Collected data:
========================================================================

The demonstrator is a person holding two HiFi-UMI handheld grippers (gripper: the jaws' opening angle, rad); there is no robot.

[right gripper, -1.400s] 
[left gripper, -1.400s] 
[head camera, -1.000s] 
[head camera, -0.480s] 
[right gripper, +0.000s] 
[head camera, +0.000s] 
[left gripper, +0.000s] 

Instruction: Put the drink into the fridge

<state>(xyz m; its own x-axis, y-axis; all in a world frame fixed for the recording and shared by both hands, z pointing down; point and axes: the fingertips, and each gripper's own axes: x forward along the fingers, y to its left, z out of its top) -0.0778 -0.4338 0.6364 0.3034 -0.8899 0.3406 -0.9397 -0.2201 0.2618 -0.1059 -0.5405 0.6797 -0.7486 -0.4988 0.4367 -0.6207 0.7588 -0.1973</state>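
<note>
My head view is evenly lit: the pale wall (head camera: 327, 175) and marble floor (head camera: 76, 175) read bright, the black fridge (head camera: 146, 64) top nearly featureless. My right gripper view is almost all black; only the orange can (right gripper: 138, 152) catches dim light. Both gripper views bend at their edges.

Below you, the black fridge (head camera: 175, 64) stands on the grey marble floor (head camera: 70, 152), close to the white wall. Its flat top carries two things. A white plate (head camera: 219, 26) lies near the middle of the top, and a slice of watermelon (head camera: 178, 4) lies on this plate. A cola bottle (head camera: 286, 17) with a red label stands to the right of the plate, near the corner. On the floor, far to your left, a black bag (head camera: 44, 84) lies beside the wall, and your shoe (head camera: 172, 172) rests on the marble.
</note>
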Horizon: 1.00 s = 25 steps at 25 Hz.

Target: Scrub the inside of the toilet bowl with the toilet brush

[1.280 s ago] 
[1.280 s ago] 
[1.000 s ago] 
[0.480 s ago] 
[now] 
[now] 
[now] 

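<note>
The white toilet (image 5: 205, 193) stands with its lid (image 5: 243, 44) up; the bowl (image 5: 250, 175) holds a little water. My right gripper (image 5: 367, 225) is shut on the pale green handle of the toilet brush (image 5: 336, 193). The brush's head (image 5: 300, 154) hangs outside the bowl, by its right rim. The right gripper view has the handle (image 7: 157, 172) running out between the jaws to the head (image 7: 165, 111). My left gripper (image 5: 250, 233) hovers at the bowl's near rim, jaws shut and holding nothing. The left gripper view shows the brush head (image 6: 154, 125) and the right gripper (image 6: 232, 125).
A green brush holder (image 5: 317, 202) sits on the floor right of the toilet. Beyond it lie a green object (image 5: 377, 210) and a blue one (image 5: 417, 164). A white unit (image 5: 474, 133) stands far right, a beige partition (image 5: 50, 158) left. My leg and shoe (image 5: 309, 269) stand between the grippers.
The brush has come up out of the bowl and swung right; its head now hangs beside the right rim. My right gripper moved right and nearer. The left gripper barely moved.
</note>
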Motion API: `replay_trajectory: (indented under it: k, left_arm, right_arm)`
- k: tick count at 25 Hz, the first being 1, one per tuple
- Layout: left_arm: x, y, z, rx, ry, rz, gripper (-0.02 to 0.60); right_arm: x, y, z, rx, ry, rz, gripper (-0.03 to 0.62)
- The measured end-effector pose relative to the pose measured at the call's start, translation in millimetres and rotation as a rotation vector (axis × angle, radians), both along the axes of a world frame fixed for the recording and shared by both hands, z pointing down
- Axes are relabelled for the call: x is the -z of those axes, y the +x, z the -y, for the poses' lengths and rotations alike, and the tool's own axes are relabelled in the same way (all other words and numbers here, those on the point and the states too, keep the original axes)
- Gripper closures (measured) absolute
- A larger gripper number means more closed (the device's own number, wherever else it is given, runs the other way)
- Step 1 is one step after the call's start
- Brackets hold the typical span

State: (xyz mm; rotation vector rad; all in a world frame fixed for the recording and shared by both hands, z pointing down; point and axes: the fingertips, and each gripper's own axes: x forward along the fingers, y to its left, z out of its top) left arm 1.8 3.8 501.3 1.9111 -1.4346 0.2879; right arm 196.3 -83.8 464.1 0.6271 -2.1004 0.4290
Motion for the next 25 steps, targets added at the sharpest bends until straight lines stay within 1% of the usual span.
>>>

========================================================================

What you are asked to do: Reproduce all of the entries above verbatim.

Your response:
The demonstrator is a person holding two HiFi-UMI handheld grippers (gripper: the jaws' opening angle, rad); there is no robot.

[right gripper, -1.400s] 
[left gripper, -1.400s] 
[head camera, -1.000s] 
[head camera, -0.480s] 
[right gripper, +0.000s] 
[head camera, +0.000s] 
[left gripper, +0.000s] 

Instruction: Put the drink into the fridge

<state>(xyz m; its own x-axis, y-axis; all in a world frame fixed for the recording and shared by both hands, z pointing down; point and axes: the fingertips, and each gripper's own axes: x forward along the fingers, y to its left, z out of its top) -0.0778 -0.4338 0.6364 0.3034 -0.8899 0.3406 -0.9397 -0.2201 0.2618 -0.1059 -0.5405 0.6797 -0.7486 -0.4988 0.4367 -0.6207 0.7588 -0.1973</state>
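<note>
My head view is evenly lit: the pale wall (head camera: 327, 175) and marble floor (head camera: 76, 175) read bright, the black fridge (head camera: 146, 64) top nearly featureless. My right gripper view is almost all black; only the orange can (right gripper: 138, 152) catches dim light. Both gripper views bend at their edges.

Below you, the black fridge (head camera: 175, 64) stands on the grey marble floor (head camera: 70, 152), close to the white wall. Its flat top carries two things. A white plate (head camera: 219, 26) lies near the middle of the top, and a slice of watermelon (head camera: 178, 4) lies on this plate. A cola bottle (head camera: 286, 17) with a red label stands to the right of the plate, near the corner. On the floor, far to your left, a black bag (head camera: 44, 84) lies beside the wall, and your shoe (head camera: 172, 172) rests on the marble.
</note>
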Horizon: 1.00 s = 25 steps at 25 Hz.

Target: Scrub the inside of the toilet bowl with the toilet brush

[1.280 s ago] 
[1.280 s ago] 
[1.000 s ago] 
[0.480 s ago] 
[now] 
[now] 
[now] 

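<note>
The white toilet (image 5: 205, 193) stands with its lid (image 5: 243, 44) up; the bowl (image 5: 250, 175) holds a little water. My right gripper (image 5: 367, 225) is shut on the pale green handle of the toilet brush (image 5: 336, 193). The brush's head (image 5: 300, 154) hangs outside the bowl, by its right rim. The right gripper view has the handle (image 7: 157, 172) running out between the jaws to the head (image 7: 165, 111). My left gripper (image 5: 250, 233) hovers at the bowl's near rim, jaws shut and holding nothing. The left gripper view shows the brush head (image 6: 154, 125) and the right gripper (image 6: 232, 125).
A green brush holder (image 5: 317, 202) sits on the floor right of the toilet. Beyond it lie a green object (image 5: 377, 210) and a blue one (image 5: 417, 164). A white unit (image 5: 474, 133) stands far right, a beige partition (image 5: 50, 158) left. My leg and shoe (image 5: 309, 269) stand between the grippers.
The brush has come up out of the bowl and swung right; its head now hangs beside the right rim. My right gripper moved right and nearer. The left gripper barely moved.
</note>
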Motion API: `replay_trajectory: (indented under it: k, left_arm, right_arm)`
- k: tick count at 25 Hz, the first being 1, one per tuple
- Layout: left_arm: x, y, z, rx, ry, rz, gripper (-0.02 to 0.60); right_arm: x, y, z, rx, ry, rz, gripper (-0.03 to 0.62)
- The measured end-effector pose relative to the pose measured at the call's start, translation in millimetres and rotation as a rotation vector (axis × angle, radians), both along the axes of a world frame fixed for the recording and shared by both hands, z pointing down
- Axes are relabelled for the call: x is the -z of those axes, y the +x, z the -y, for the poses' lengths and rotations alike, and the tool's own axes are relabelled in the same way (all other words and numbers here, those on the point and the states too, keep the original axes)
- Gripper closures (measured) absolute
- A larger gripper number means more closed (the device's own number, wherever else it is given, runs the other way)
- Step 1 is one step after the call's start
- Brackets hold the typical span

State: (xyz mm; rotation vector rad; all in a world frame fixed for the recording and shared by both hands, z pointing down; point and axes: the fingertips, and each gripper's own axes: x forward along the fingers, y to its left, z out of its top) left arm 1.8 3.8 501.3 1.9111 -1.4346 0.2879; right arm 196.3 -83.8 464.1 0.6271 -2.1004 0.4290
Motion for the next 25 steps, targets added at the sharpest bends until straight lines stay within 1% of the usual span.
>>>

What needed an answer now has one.